The Bounty is all wood except for the mizzen-mast (at least I think they said it was the mizzen, it might have been the main I can’t remember), which is made of steel so that when they were filming the movie they could pipe the exhaust from the ship-board engine (which does exist still, though they try not to use it unless it’s an emergency) through it depending on the angle of the shot they were taking. Because she’s 99.9% timber, she talks. Tall Ships all talk of course, they each have their own voice, and their own language made up of the creak of the decks and the whistle of the wind through the stays.
At one point there was kid hanging out below decks with us, I would have pegged him at about 15 or so, obviously a fan of the whole pirate ship idea. The three of us (me, the crew attendant, and him) were in the middle of a conversation about how the ship had been built, when suddenly an above average swell moves in, and the ship gives an all mighty creak and rolls sharply to one side. The attendant and I just adjust our footing and carry on as normal, but the kid looks concerned.

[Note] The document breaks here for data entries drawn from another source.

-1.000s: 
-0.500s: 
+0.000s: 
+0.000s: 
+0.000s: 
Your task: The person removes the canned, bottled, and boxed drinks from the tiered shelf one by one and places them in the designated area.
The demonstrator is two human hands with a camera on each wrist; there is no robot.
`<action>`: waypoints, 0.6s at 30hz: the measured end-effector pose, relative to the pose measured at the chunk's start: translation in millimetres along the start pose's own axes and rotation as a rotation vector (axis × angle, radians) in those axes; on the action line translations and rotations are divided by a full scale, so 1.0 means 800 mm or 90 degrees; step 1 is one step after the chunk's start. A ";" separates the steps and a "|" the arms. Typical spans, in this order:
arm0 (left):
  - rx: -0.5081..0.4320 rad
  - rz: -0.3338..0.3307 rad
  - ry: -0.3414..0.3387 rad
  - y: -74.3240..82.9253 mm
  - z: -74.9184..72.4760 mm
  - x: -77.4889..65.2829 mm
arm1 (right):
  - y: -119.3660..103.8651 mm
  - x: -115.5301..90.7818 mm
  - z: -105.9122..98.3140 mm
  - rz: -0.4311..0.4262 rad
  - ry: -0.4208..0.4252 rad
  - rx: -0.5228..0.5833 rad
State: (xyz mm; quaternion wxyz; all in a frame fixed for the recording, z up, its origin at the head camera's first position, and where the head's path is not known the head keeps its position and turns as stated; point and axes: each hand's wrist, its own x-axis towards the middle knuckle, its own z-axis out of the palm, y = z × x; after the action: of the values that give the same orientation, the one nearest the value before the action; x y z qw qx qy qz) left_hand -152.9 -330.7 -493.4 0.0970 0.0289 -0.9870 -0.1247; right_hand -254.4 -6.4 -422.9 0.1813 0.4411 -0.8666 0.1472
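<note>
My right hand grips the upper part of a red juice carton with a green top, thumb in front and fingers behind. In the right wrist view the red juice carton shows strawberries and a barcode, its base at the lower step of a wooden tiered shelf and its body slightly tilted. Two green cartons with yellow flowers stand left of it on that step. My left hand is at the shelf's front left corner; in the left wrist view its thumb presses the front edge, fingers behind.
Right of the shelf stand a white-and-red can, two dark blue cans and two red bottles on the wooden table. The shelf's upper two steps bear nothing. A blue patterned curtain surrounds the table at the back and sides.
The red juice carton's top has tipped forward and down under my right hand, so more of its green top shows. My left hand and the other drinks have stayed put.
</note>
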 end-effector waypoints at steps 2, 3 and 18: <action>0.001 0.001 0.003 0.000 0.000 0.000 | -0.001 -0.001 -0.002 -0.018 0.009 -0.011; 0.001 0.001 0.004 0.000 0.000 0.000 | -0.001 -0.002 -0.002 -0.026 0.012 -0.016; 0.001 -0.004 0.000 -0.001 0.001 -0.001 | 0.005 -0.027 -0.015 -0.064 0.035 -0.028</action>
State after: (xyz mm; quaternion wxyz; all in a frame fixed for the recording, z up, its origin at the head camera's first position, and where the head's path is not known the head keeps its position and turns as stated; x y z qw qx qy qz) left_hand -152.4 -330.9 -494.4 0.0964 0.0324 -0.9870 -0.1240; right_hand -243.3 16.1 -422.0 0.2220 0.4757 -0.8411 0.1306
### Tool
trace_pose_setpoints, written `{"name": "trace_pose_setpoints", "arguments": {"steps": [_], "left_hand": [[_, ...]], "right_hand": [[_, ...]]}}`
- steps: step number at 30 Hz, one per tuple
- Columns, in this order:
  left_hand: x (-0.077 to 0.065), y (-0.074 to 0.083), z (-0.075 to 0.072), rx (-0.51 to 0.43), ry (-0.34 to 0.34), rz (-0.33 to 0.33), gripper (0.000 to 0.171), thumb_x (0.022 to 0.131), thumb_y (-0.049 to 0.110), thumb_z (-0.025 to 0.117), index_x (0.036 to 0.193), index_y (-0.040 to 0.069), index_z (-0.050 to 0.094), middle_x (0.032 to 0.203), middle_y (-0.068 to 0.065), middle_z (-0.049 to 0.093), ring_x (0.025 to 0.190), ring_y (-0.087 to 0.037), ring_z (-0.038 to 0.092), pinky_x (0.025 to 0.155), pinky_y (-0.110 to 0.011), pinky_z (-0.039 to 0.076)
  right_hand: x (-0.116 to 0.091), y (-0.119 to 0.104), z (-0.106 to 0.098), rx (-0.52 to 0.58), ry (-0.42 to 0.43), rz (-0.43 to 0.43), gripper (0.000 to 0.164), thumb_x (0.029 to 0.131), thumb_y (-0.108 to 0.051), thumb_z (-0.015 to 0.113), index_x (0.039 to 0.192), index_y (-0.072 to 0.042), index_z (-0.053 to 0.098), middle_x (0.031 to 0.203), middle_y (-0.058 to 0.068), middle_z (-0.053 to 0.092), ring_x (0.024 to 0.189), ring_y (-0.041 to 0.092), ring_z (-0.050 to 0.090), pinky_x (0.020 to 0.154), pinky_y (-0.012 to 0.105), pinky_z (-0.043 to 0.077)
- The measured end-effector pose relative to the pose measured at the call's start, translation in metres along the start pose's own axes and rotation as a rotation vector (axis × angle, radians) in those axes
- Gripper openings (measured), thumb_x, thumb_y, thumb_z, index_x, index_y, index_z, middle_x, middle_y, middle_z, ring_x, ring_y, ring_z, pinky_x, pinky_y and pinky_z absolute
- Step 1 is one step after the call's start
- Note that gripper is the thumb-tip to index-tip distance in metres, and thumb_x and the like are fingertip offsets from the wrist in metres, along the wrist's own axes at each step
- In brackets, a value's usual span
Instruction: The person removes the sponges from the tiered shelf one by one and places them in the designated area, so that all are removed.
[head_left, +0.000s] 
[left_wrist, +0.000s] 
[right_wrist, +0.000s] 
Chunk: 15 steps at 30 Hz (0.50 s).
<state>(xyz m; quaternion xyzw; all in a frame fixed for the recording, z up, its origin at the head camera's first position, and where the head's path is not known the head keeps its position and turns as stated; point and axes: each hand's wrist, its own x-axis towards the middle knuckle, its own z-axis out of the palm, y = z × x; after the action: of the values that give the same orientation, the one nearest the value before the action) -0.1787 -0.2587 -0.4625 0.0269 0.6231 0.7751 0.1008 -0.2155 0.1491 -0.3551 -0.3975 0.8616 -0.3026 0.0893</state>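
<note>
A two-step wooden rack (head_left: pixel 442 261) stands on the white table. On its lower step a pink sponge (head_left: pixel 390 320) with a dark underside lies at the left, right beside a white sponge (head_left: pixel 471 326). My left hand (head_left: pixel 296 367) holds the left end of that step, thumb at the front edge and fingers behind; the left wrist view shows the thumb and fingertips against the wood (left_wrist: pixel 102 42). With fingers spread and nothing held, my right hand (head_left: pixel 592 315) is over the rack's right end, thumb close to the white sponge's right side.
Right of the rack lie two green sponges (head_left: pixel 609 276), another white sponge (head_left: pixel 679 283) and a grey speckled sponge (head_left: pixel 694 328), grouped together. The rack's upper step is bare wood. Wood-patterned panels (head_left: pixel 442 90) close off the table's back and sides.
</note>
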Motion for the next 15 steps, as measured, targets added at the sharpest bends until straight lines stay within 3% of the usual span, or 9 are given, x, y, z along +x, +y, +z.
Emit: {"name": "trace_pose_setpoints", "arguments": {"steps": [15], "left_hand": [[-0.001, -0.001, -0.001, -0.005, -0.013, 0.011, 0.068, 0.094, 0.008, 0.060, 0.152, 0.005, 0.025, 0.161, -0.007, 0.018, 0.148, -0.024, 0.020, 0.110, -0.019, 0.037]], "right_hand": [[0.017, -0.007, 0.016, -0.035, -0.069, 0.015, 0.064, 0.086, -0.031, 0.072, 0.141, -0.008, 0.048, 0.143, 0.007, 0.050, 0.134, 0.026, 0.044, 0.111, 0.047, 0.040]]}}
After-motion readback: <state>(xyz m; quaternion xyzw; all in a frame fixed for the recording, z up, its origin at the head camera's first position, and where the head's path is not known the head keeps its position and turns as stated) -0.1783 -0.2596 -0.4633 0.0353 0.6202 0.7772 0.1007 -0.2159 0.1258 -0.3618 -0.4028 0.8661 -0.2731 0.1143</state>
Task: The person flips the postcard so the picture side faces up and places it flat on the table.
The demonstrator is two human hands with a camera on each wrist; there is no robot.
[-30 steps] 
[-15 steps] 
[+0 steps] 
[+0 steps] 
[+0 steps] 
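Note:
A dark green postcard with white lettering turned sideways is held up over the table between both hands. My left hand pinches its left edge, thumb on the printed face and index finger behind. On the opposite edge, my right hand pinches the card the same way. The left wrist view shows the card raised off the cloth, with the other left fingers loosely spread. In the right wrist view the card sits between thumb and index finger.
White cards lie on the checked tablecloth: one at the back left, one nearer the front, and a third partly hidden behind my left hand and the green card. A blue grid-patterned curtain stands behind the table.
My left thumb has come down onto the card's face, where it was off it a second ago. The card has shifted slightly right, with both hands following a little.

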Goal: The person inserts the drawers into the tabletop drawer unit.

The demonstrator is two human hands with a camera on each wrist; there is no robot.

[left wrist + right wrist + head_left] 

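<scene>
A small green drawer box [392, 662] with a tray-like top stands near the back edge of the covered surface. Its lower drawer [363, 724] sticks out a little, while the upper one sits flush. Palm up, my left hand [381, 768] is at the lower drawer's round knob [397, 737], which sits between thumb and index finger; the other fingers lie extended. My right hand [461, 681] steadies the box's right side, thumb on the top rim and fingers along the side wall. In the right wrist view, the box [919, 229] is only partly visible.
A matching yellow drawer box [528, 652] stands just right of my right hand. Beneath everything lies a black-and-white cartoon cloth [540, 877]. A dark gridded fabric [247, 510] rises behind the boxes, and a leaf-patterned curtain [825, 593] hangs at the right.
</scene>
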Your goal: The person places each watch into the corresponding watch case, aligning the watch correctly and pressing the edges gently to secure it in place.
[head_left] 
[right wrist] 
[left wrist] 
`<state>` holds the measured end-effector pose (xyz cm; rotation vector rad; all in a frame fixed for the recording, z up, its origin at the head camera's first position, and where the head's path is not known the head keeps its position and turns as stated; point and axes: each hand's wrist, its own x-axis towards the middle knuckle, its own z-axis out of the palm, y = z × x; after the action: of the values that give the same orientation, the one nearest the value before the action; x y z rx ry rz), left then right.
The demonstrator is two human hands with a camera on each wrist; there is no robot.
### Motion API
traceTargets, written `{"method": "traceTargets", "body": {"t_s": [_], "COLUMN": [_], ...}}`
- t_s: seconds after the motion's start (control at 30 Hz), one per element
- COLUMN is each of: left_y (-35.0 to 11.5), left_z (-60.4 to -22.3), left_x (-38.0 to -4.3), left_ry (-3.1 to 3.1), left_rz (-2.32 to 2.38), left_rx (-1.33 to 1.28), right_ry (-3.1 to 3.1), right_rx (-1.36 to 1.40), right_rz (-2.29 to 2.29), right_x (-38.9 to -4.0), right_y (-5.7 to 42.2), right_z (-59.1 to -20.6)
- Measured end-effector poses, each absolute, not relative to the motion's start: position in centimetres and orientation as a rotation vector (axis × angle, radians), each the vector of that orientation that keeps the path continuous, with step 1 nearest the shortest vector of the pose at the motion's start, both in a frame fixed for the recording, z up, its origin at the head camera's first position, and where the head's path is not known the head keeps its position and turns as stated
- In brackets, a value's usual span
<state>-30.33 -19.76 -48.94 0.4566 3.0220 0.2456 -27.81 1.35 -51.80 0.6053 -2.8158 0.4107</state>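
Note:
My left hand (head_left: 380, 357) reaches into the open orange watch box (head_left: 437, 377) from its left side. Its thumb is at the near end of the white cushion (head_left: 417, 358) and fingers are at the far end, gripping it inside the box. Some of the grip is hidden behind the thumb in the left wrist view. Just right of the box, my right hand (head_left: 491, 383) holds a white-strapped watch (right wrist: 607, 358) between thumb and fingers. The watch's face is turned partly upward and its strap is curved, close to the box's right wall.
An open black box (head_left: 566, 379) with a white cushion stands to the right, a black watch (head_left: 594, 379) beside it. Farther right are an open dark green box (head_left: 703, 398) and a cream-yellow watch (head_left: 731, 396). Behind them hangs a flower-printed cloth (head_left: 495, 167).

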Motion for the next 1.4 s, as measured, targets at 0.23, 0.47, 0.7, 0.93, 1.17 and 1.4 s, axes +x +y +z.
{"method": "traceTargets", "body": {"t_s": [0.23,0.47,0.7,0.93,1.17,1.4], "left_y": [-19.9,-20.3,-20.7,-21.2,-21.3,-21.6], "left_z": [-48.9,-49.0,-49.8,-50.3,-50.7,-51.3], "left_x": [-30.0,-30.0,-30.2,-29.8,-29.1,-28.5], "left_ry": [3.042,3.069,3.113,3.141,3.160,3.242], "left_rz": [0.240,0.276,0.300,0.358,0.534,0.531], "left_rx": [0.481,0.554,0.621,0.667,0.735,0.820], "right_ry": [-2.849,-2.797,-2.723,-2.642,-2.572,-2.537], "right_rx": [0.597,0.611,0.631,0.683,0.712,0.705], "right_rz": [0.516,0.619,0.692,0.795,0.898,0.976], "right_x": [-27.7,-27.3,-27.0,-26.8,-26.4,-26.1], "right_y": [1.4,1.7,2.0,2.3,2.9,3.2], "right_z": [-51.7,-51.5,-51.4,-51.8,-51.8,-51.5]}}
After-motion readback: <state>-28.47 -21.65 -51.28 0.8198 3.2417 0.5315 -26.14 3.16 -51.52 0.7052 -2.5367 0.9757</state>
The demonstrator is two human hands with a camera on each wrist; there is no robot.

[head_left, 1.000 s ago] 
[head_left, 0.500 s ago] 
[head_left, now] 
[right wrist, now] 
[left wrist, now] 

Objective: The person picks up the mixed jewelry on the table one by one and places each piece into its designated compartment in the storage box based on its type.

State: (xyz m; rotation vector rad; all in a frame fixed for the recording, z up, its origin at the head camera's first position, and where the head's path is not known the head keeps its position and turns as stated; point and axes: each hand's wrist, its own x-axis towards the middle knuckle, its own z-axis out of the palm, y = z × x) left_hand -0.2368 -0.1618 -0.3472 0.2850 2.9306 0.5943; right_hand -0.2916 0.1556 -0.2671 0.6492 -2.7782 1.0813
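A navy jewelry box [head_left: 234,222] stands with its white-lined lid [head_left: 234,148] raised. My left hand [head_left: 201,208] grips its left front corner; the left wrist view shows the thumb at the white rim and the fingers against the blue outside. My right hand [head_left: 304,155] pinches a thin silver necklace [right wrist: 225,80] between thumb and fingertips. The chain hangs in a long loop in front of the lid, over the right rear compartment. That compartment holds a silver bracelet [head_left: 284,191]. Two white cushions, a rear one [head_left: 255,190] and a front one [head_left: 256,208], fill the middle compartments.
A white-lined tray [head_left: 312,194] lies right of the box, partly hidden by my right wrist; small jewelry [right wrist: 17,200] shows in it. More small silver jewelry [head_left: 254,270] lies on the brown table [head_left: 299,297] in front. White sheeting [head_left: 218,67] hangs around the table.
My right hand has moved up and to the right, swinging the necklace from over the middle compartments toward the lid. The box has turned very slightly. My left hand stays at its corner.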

Is that a good sound or a bad one?
The attendant shrugs, and shakes his head, and looks at me, to which I say
Aw, she’s just talking…
You don’t hear that on a cruise ship. You get the occasional creak and rattle, but mostly – honestly – cruise ships are silent except for the whirr of the engines and the occasional clang as a crew elevator bangs against its shaft. Much as I love my ship, she has very little in the way of true personality (er, don’t’ tell her I said that). On a wooden ship though, you get used to the fact that they talk.
Most of you know that I’ve been lusting after a sailing course on the Lady Washington for years now. Always before I’ve had the time but not the money, or vice versa. But one of the attendants yesterday mentioned that the Lady has been very hard up for volunteers lately, to the point where it’s not unheard of for them to adjust their rates. And this summer – if all goes well with sealing up my next contract – I’ll have time and money both. It’s possible that by this time next year, I’ll be able to see a stack of sails on the horizon and say “yeah, I did that”
But in the meantime…despite not getting past the end of the dock, this was a very good day.